▶ [EXERCISE PROMPT]:
Return every entry below exactly as written, minus the pictures.

■ ■ ■ ■

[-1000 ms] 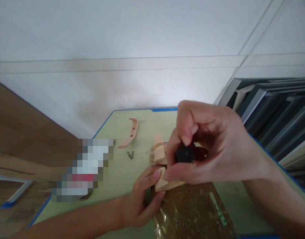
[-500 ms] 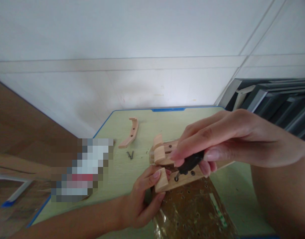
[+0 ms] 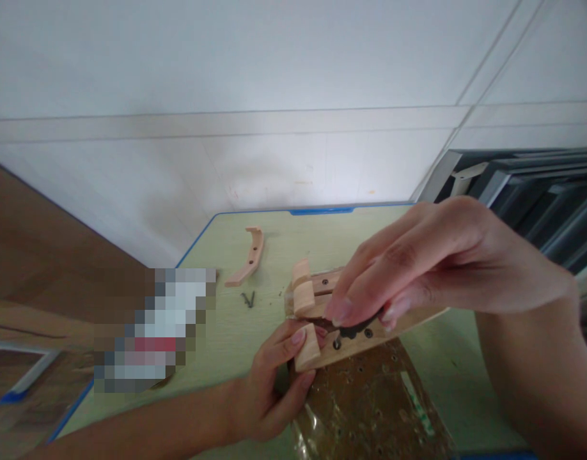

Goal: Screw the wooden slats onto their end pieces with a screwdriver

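Observation:
My right hand (image 3: 403, 268) is closed around the black handle of a screwdriver (image 3: 355, 328). The tool's short metal shaft slants down to a hole near the left end of a pale wooden piece (image 3: 355, 351). At that end, my left hand (image 3: 279, 377) grips the raised, curved wooden tip between thumb and fingers. Behind it lie similar wooden pieces (image 3: 304, 297) with curved ends and dark screw holes, partly covered by my right hand. Under the wood is a brown block (image 3: 365, 402) wrapped in clear tape and dotted with small holes.
A loose curved wooden piece (image 3: 255, 252) with two holes lies on the pale green table (image 3: 202, 338), beside several dark screws (image 3: 248, 299). A pixelated object (image 3: 162, 332) occupies the left side. Dark flat panels (image 3: 538, 204) lean at the right, and a white wall (image 3: 255, 160) rises behind.
My right hand has rolled slightly over the screwdriver handle, its fingers now covering more of it. My left hand keeps its grip on the wooden piece. The view has shifted slightly.

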`<state>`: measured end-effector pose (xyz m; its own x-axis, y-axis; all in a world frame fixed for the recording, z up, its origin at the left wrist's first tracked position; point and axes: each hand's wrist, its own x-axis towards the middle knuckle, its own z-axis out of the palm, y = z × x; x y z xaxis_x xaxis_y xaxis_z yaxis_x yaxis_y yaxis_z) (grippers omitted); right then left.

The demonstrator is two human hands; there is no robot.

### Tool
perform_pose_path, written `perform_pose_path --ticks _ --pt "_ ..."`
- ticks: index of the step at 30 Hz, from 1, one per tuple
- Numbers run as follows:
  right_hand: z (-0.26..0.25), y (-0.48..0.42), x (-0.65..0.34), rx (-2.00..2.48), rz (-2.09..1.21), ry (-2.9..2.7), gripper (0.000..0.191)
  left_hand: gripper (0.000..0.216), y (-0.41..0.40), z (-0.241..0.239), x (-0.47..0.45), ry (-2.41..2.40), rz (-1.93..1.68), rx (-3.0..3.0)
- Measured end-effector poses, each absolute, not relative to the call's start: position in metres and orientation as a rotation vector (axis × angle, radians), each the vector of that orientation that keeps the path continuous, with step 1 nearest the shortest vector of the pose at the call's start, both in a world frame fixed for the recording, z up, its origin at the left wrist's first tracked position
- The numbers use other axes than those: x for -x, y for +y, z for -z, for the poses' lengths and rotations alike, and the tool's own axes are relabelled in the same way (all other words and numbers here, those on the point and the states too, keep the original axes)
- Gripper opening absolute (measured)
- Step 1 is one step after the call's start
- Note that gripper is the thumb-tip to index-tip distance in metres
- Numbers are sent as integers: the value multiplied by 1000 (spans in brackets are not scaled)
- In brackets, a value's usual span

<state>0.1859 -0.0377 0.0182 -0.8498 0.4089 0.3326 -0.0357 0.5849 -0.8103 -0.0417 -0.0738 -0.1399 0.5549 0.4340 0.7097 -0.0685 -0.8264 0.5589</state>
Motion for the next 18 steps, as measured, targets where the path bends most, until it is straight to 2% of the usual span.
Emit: perform_pose_path --ticks 9,18 --pt "-16 -38 -186 284 -1236 -2255 19 75 -75 145 44 289 -1186 -2226" --pt "-18 -41 -190 451 -1104 -2302 20 70 -74 146 44 294 -1217 -2213"
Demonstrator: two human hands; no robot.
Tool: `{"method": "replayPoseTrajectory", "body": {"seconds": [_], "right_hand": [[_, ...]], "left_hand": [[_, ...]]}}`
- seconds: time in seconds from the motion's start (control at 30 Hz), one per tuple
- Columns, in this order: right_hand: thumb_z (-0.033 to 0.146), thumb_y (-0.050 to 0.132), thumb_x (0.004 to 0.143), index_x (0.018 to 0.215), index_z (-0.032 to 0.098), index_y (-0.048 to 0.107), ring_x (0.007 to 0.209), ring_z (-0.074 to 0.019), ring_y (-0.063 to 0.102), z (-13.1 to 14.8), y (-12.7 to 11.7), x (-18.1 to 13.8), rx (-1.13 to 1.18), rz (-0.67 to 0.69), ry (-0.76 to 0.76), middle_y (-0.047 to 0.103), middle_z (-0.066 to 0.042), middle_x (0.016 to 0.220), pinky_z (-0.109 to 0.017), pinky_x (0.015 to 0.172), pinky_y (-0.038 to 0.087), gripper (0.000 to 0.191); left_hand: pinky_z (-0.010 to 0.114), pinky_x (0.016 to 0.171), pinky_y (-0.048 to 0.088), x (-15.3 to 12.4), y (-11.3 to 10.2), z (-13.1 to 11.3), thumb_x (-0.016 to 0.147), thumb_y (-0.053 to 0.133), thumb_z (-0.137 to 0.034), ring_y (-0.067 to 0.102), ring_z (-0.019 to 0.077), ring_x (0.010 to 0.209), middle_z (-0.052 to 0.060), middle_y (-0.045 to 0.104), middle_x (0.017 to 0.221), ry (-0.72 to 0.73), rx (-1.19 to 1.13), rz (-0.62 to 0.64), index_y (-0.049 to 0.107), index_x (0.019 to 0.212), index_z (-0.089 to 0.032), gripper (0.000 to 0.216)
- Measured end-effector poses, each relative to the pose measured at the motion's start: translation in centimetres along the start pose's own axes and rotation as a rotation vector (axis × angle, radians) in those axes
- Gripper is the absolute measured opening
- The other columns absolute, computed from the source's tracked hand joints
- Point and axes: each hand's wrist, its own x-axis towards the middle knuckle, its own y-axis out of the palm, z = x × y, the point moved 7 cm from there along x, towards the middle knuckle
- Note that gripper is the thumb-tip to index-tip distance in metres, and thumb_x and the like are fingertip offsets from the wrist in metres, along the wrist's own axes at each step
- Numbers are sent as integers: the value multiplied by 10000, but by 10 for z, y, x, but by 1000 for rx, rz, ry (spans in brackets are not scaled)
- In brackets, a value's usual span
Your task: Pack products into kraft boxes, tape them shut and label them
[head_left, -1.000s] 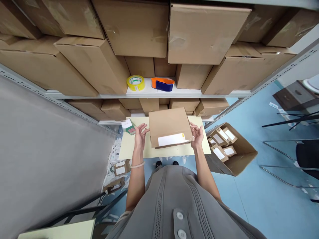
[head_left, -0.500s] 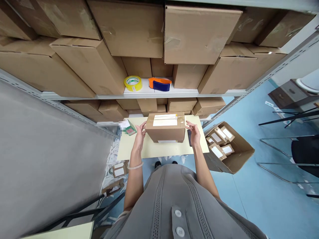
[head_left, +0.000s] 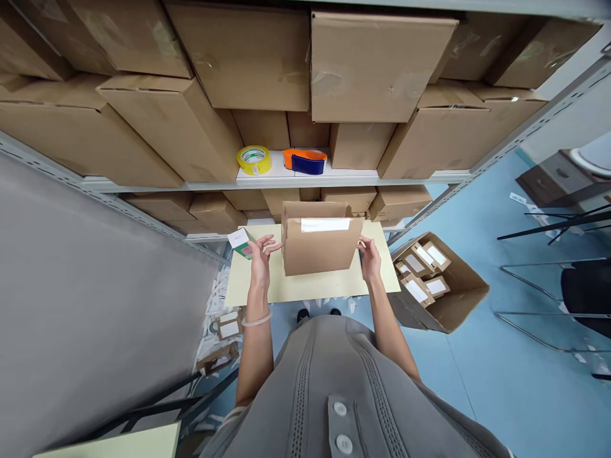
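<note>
A brown cardboard box (head_left: 317,248) with a white label (head_left: 324,224) near its top edge stands tilted on a pale yellow table (head_left: 305,287). My right hand (head_left: 370,259) grips the box's right side. My left hand (head_left: 261,256) is at the box's left edge, fingers spread, fingertips just touching it. A thin bracelet sits on my left wrist. A small green and white card (head_left: 241,242) lies on the table left of my left hand.
Metal shelving packed with large cartons rises behind the table; a yellow tape roll (head_left: 254,159) and an orange-blue tape dispenser (head_left: 305,161) sit on the shelf. An open carton (head_left: 453,308) of small labelled boxes stands on the blue floor to the right. Small boxes (head_left: 228,327) lie left below the table.
The box was turned over between my hands: its label went from the near lower face to the top, and it now faces me near the upper edge.
</note>
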Motion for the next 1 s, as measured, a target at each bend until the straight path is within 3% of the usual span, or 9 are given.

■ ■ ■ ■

▶ [RESPONSE TO THIS EXERCISE]:
[-1000 ms] 
[-500 ms] 
[+0 ms] 

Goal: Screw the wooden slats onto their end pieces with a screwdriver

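Observation:
My right hand (image 3: 403, 268) is closed around the black handle of a screwdriver (image 3: 355, 328). The tool's short metal shaft slants down to a hole near the left end of a pale wooden piece (image 3: 355, 351). At that end, my left hand (image 3: 279, 377) grips the raised, curved wooden tip between thumb and fingers. Behind it lie similar wooden pieces (image 3: 304, 297) with curved ends and dark screw holes, partly covered by my right hand. Under the wood is a brown block (image 3: 365, 402) wrapped in clear tape and dotted with small holes.
A loose curved wooden piece (image 3: 255, 252) with two holes lies on the pale green table (image 3: 202, 338), beside several dark screws (image 3: 248, 299). A pixelated object (image 3: 162, 332) occupies the left side. Dark flat panels (image 3: 538, 204) lean at the right, and a white wall (image 3: 255, 160) rises behind.
My right hand has rolled slightly over the screwdriver handle, its fingers now covering more of it. My left hand keeps its grip on the wooden piece. The view has shifted slightly.
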
`<state>`: measured end-effector pose (xyz m; its own x-axis, y-axis; all in a world frame fixed for the recording, z up, its origin at the left wrist's first tracked position; point and axes: each hand's wrist, its own x-axis towards the middle knuckle, its own z-axis out of the palm, y = z × x; x y z xaxis_x xaxis_y xaxis_z yaxis_x yaxis_y yaxis_z) (grippers omitted); right then left.

The demonstrator is two human hands; there is no robot.

### Tool
perform_pose_path, written `perform_pose_path --ticks _ --pt "_ ..."`
- ticks: index of the step at 30 Hz, from 1, one per tuple
- Numbers run as follows:
  right_hand: z (-0.26..0.25), y (-0.48..0.42), x (-0.65..0.34), rx (-2.00..2.48), rz (-2.09..1.21), ry (-2.9..2.7), gripper (0.000..0.191)
  left_hand: gripper (0.000..0.216), y (-0.41..0.40), z (-0.241..0.239), x (-0.47..0.45), ry (-2.41..2.40), rz (-1.93..1.68), rx (-3.0..3.0)
- Measured end-effector poses, each absolute, not relative to the call's start: position in metres and orientation as a rotation vector (axis × angle, radians), each the vector of that orientation that keeps the path continuous, with step 1 nearest the shortest vector of the pose at the call's start, both in a world frame fixed for the recording, z up, its origin at the left wrist's first tracked position
- The numbers use other axes than those: x for -x, y for +y, z for -z, for the poses' lengths and rotations alike, and the tool's own axes are relabelled in the same way (all other words and numbers here, those on the point and the states too, keep the original axes)
- Gripper opening absolute (measured)
- Step 1 is one step after the call's start
- Note that gripper is the thumb-tip to index-tip distance in metres
- Numbers are sent as integers: the value multiplied by 1000 (spans in brackets are not scaled)
- In brackets, a value's usual span

<state>0.1859 -0.0377 0.0182 -0.8498 0.4089 0.3326 -0.0357 0.5849 -0.8103 -0.0417 -0.0738 -0.1399 0.5549 0.4340 0.7097 -0.0685 -0.8264 0.5589</state>
Motion for the next 18 steps, as measured, targets where the path bends most, until it is straight to 2% of the usual span.
Emit: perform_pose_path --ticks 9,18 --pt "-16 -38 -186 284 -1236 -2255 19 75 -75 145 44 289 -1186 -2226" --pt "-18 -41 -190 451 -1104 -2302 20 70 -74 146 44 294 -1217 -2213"
Demonstrator: two human hands; no robot.
Tool: `{"method": "replayPoseTrajectory", "body": {"seconds": [_], "right_hand": [[_, ...]], "left_hand": [[_, ...]]}}`
- seconds: time in seconds from the motion's start (control at 30 Hz), one per tuple
- Columns, in this order: right_hand: thumb_z (-0.033 to 0.146), thumb_y (-0.050 to 0.132), thumb_x (0.004 to 0.143), index_x (0.018 to 0.215), index_z (-0.032 to 0.098), index_y (-0.048 to 0.107), ring_x (0.007 to 0.209), ring_z (-0.074 to 0.019), ring_y (-0.063 to 0.102), z (-13.1 to 14.8), y (-12.7 to 11.7), x (-18.1 to 13.8), rx (-1.13 to 1.18), rz (-0.67 to 0.69), ry (-0.76 to 0.76), middle_y (-0.047 to 0.103), middle_z (-0.066 to 0.042), middle_x (0.016 to 0.220), pinky_z (-0.109 to 0.017), pinky_x (0.015 to 0.172), pinky_y (-0.038 to 0.087), gripper (0.000 to 0.191); left_hand: pinky_z (-0.010 to 0.114), pinky_x (0.016 to 0.171), pinky_y (-0.048 to 0.088), x (-15.3 to 12.4), y (-11.3 to 10.2), z (-13.1 to 11.3), thumb_x (-0.016 to 0.147), thumb_y (-0.053 to 0.133), thumb_z (-0.137 to 0.034), ring_y (-0.067 to 0.102), ring_z (-0.019 to 0.077), ring_x (0.010 to 0.209), middle_z (-0.052 to 0.060), middle_y (-0.045 to 0.104), middle_x (0.017 to 0.221), ry (-0.72 to 0.73), rx (-1.19 to 1.13), rz (-0.62 to 0.64), index_y (-0.049 to 0.107), index_x (0.019 to 0.212), index_z (-0.089 to 0.032), gripper (0.000 to 0.216)
- Measured end-effector poses, each relative to the pose measured at the motion's start: translation in centimetres along the start pose's own axes and rotation as a rotation vector (axis × angle, radians) in those axes
- Gripper is the absolute measured opening
- The other columns absolute, computed from the source's tracked hand joints
- Point and axes: each hand's wrist, its own x-axis towards the middle knuckle, its own y-axis out of the palm, z = x × y, the point moved 7 cm from there along x, towards the middle knuckle
- Note that gripper is the thumb-tip to index-tip distance in metres, and thumb_x and the like are fingertip offsets from the wrist in metres, along the wrist's own axes at each step
- Numbers are sent as integers: the value multiplied by 10000, but by 10 for z, y, x, but by 1000 for rx, rz, ry (spans in brackets are not scaled)
- In brackets, a value's usual span
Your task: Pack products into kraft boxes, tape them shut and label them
[head_left, -1.000s] 
[head_left, -0.500s] 
[head_left, +0.000s] 
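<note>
A brown cardboard box (head_left: 317,248) with a white label (head_left: 324,224) near its top edge stands tilted on a pale yellow table (head_left: 305,287). My right hand (head_left: 370,259) grips the box's right side. My left hand (head_left: 261,256) is at the box's left edge, fingers spread, fingertips just touching it. A thin bracelet sits on my left wrist. A small green and white card (head_left: 241,242) lies on the table left of my left hand.
Metal shelving packed with large cartons rises behind the table; a yellow tape roll (head_left: 254,159) and an orange-blue tape dispenser (head_left: 305,161) sit on the shelf. An open carton (head_left: 453,308) of small labelled boxes stands on the blue floor to the right. Small boxes (head_left: 228,327) lie left below the table.
The box was turned over between my hands: its label went from the near lower face to the top, and it now faces me near the upper edge.
</note>
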Motion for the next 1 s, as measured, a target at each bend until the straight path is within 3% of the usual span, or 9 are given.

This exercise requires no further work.